TASK ITEM
Return the whole listing exactly as written.

SOURCE MATERIAL
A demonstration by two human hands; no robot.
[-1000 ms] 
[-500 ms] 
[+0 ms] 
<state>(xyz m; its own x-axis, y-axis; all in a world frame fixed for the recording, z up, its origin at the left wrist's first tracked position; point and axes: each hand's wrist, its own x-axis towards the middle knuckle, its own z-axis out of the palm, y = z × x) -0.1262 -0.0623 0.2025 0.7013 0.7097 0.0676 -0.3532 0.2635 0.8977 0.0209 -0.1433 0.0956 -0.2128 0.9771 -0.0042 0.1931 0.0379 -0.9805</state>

RESPONSE TO THE TASK
A demonstration by two human hands; no robot.
[-1000 ms] 
[-500 ms] 
[+0 ms] 
<state>(xyz m; its own x-axis, y-axis; all in a world frame fixed for the recording, z up, its origin at the left wrist's first tracked position; point and axes: each hand's wrist, its own x-axis towards the middle knuckle, its own z-axis out of the palm, y = z × x) -0.1262 -0.0623 0.2025 0.7013 0.7097 0.0676 -0.3532 0.2635 0.8977 0.0209 -0.1433 0.0956 -0.2128 0.9771 -0.0042 0.1931 0.0379 -0.9805</state>

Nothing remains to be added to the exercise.